Task goal: Copy the data that follows exactly. Include no pictures.

Collected material:
====
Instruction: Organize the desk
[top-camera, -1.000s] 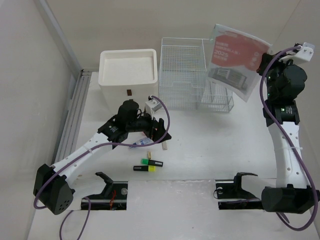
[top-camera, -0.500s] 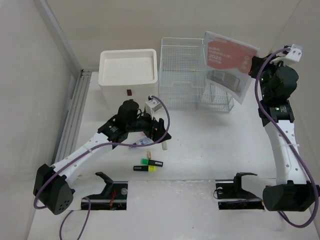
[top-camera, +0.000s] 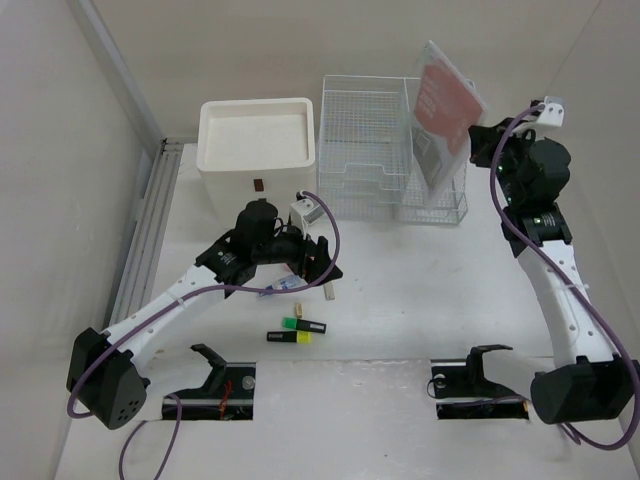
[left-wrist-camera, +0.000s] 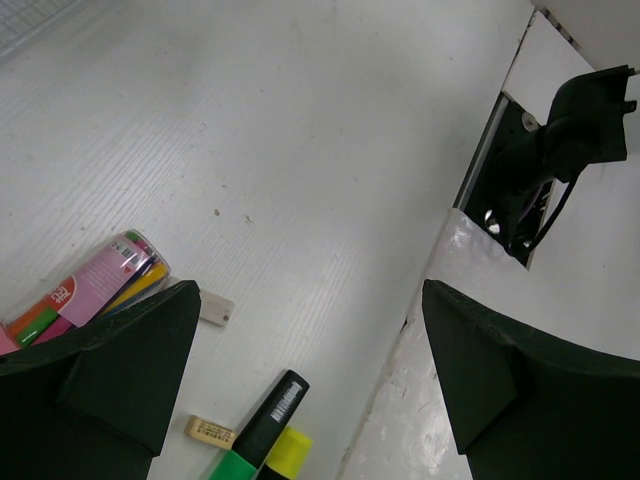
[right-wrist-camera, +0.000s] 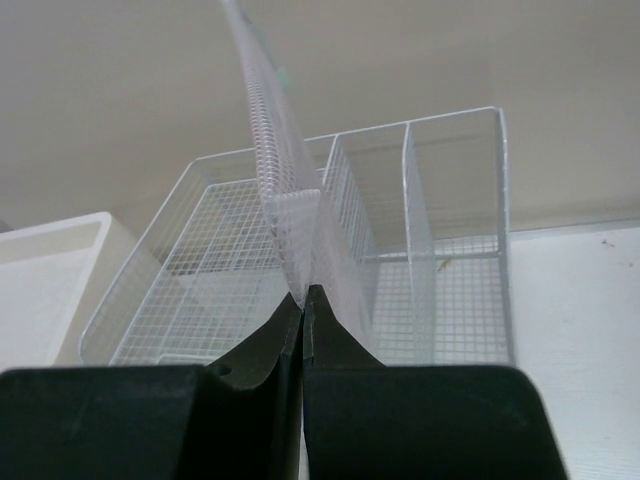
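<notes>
Desk (top-camera: 420, 290), white and matte, fills the walled cell. On it, left of centre, lie a pen pack (left-wrist-camera: 90, 290), highlighters (left-wrist-camera: 268, 415) and an eraser (left-wrist-camera: 210, 430). The left wrist view shows them below the left gripper (left-wrist-camera: 310, 310), its jaws wide apart and empty. At the back stand a white box (top-camera: 257, 145) and wire baskets (top-camera: 365, 150). The right gripper (right-wrist-camera: 302, 300) pinches a booklet (right-wrist-camera: 285, 210) held on edge by the baskets. The top view alone shows its red cover, and the wrist view alone its spiral binding.
</notes>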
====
Response box:
Instruction: Organize the desk
[top-camera, -1.000s] 
[top-camera, -0.500s] 
[top-camera, +0.000s] 
[left-wrist-camera, +0.000s] 
[right-wrist-camera, +0.000s] 
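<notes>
Desk (top-camera: 420, 290), white and matte, fills the walled cell. On it, left of centre, lie a pen pack (left-wrist-camera: 90, 290), highlighters (left-wrist-camera: 268, 415) and an eraser (left-wrist-camera: 210, 430). The left wrist view shows them below the left gripper (left-wrist-camera: 310, 310), its jaws wide apart and empty. At the back stand a white box (top-camera: 257, 145) and wire baskets (top-camera: 365, 150). The right gripper (right-wrist-camera: 302, 300) pinches a booklet (right-wrist-camera: 285, 210) held on edge by the baskets. The top view alone shows its red cover, and the wrist view alone its spiral binding.
</notes>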

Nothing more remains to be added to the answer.